The owner often plays the role of both the company’s greatest asset and weakest link. If anything were to happen to you, your business would be unable to operate effectively. Your company can only thrive if you take steps to reduce your dependence on yourself without compromising your long-term interests or overextending yourself in the process.
Here are some helpful tips for reducing your business’ dependence on yourself so it remains healthy and sustainable even in times of duress.
Master the Triangle Offense
Many fans, experts and pundits claim that the triangle offense is the optimal way for five players to space the floor on a basketball court. I happen to be among them, as my beloved Chicago Bulls used the triangle offense to win six championships in the 1990s.
The core of most business activities can fall into three categories: commercial, operations and administration. In the early stages of a business, the owner covers all of these functions. As the business grows, the owner adds resources but continues to have sole accountability for the triangle.
To reach the maximum potential of the business, the owner must determine which leg of the triangle represents their zone of genius and look to onboard leaders for the remaining spots.
At the core of every person is their “zone of genius” – the natural strengths and talents that make each of us unique.

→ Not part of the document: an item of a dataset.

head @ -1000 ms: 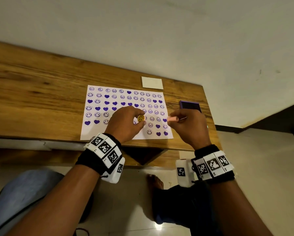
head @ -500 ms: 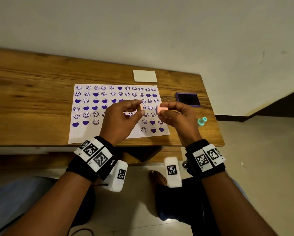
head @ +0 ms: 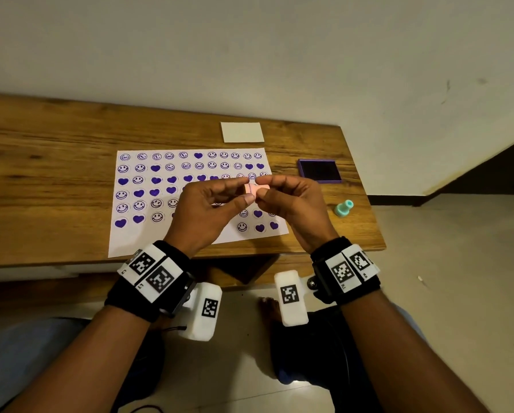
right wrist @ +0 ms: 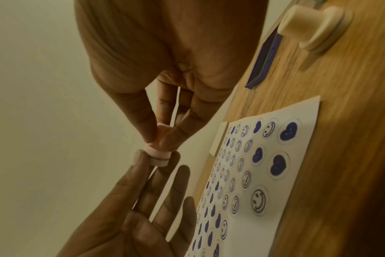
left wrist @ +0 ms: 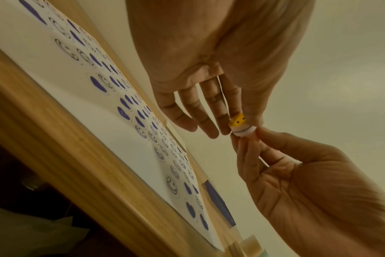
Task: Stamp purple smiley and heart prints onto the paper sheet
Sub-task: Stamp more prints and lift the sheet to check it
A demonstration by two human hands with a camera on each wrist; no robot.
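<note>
The white paper sheet [head: 148,234] lies on the wooden table [head: 56,174], covered with rows of purple smiley and heart prints. Above its right half my two hands meet. My left hand [head: 246,190] pinches a small pink stamp with a yellow smiley top [left wrist: 237,120] between thumb and index finger; its other fingers are straight. My right hand [head: 262,190] pinches a second pink stamp [right wrist: 158,139]. The two stamps touch end to end, lifted off the paper. My hands hide the prints beneath them.
An open purple ink pad [head: 320,170] sits to the right of the sheet. A teal stamp [head: 343,208] lies on its side near the table's right edge. A white card [head: 242,132] lies behind the sheet. The wall is close behind the table.
My left hand lifted the yellow-topped stamp off the paper. Both hands moved toward each other, and the two stamps, apart before, now touch.
</note>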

Identifying and leveraging your zone of genius can help you maximize your strengths and reduce the stress you feel.
Document Your Processes
The more complicated and specialized your business becomes, the more critical it is to document processes and procedures, including those of the owner. Doing so helps ensure your business continues to operate smoothly even in the event of your absence, illness or other unforeseen circumstance. It can also help reduce your reliance and make delegation and succession more effective.
Hire People Better Than You
When hiring people, one of the first mistakes we make is not ensuring they share the organization’s core values. The second most common practice is hiring people that can do today’s work. Another approach is to look at most additions as an opportunity to upgrade skills and, in some cases, candidates that the company can eventually grow to their level.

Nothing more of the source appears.